The first three graduates of the ROTC program at UCSB were commissioned as Second Lieutenants in 1949. Since that time, 1,335 men and women have been commissioned into the U.S. Army, U.S. Army Reserve, or U.S. Army National Guard through the program. Officer production peaked in 1968 and 109 Lieutenants were commissioned. The highest rank achieved by an alumni of the Surfrider Battalion is Lieutenant General (LTG Eric Wendt, class of 1986). A notable alumni of the Surfrider Battalion is Dr. Robert Ballard, a famed oceanographer who discovered the Titanic in 1985.
Participation in ROTC became voluntary in 1962, which led to a temporary decline in the number of students participating in the program. By 1975, however, recovery was well under way and the number of Officers commissioned has since risen steadily. 1974 also saw the opening of ROTC to women. Female Cadets at UCSB were among the first in the Fourth ROTC Region to hold the position of Cadet Battalion Commander and to be recipients of the prestigious George C. Marshall Award.

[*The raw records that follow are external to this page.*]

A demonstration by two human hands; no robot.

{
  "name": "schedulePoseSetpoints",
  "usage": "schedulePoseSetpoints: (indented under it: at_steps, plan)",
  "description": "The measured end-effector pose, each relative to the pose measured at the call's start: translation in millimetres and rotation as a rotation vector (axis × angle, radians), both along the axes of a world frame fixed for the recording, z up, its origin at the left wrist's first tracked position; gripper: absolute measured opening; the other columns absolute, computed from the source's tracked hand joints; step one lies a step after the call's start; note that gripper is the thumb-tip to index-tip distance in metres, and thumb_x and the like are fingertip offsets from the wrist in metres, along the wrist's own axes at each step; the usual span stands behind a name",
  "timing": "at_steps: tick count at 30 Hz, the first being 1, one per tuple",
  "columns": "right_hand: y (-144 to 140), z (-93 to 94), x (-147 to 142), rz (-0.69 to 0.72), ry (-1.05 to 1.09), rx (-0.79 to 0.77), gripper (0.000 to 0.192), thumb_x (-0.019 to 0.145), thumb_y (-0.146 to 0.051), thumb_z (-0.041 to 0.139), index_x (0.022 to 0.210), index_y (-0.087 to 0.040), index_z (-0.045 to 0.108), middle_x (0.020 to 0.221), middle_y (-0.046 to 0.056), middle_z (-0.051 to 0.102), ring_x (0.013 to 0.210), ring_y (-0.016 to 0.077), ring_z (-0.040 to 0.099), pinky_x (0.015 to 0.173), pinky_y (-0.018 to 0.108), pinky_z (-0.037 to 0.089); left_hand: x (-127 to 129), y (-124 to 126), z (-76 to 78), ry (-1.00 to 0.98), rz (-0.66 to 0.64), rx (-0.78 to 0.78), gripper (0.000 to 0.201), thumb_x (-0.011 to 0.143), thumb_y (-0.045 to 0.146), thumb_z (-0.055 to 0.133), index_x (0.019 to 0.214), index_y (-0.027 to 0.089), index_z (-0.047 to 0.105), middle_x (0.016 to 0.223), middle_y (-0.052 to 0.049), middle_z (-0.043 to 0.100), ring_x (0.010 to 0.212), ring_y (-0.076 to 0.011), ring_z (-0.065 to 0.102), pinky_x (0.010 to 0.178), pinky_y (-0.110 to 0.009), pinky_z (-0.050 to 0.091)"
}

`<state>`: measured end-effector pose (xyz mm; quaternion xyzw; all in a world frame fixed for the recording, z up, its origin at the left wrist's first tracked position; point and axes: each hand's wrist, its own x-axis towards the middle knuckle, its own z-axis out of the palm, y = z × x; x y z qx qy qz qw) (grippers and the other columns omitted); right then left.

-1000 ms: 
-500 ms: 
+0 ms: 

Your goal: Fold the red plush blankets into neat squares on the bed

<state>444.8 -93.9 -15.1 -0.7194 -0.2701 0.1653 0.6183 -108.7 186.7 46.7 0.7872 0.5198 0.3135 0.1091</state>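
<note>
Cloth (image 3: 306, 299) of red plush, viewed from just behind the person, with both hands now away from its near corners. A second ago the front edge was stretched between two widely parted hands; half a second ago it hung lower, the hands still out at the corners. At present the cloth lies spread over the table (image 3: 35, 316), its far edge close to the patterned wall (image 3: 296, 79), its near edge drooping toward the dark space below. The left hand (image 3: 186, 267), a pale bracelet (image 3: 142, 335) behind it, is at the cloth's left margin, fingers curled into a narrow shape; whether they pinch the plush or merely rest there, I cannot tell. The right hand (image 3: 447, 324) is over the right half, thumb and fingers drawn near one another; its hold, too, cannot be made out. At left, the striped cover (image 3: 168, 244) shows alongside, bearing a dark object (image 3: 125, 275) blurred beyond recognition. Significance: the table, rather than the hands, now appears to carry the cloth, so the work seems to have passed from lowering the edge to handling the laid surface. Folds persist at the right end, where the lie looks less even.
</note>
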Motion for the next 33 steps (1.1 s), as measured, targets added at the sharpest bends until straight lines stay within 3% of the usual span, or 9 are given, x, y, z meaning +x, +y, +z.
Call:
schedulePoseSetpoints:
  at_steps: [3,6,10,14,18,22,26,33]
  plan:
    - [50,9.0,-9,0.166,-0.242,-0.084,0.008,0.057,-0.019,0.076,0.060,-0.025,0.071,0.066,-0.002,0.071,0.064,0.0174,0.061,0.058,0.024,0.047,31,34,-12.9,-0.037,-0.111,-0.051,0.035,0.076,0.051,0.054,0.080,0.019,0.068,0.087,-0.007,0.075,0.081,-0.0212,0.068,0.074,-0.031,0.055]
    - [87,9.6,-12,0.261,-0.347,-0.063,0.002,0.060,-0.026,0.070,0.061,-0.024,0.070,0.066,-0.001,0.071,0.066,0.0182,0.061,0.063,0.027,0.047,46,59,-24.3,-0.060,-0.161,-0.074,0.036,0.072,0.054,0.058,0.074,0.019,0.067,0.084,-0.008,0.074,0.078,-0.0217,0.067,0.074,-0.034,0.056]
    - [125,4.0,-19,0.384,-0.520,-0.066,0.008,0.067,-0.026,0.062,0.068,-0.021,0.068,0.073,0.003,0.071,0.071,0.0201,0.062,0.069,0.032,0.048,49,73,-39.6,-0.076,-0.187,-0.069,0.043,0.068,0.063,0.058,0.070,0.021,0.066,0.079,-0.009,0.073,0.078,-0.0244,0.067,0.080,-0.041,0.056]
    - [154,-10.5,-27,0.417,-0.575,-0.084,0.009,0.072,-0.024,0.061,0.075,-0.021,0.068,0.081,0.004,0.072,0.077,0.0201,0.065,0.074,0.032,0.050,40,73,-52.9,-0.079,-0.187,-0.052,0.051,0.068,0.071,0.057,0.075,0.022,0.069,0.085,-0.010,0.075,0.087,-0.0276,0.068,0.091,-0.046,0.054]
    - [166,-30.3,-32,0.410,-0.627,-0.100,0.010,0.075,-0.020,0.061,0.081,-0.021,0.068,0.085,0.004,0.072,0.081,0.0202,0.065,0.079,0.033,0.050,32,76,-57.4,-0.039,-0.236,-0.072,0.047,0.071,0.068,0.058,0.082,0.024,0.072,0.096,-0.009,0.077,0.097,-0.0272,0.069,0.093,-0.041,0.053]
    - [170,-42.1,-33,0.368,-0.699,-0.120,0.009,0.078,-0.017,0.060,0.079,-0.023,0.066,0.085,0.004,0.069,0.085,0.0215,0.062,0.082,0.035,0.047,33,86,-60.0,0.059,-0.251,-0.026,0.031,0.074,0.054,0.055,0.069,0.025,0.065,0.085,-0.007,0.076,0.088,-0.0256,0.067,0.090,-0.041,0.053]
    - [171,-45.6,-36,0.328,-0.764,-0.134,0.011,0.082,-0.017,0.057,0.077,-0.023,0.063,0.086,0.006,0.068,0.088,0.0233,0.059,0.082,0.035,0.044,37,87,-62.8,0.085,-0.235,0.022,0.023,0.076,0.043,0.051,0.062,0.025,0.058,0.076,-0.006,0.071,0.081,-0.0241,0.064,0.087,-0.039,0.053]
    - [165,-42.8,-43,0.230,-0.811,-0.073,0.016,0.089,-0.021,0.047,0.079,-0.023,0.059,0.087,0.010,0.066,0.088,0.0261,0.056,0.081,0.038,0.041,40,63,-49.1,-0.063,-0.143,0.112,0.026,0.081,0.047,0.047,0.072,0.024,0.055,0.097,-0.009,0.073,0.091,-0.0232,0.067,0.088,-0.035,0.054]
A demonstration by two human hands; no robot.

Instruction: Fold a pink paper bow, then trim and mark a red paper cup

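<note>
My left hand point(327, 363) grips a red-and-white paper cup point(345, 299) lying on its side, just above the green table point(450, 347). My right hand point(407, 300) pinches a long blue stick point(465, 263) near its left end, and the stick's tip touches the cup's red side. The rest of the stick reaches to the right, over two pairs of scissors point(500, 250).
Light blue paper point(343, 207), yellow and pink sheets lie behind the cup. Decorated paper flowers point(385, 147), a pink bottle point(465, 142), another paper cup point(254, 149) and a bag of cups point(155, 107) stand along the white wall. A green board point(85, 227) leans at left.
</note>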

From 1947 to the present, the Army Reserve Officer Training Corps at the University of California at Santa Barbara has provided the nation with highly motivated Lieutenants trained to lead and command. In 1991, UCSB was selected as the best ROTC program in our region, which includes California, Arizona, Nevada, New Mexico, and western Texas. The legacy of the proud Surfrider Battalion continues to prosper at UCSB.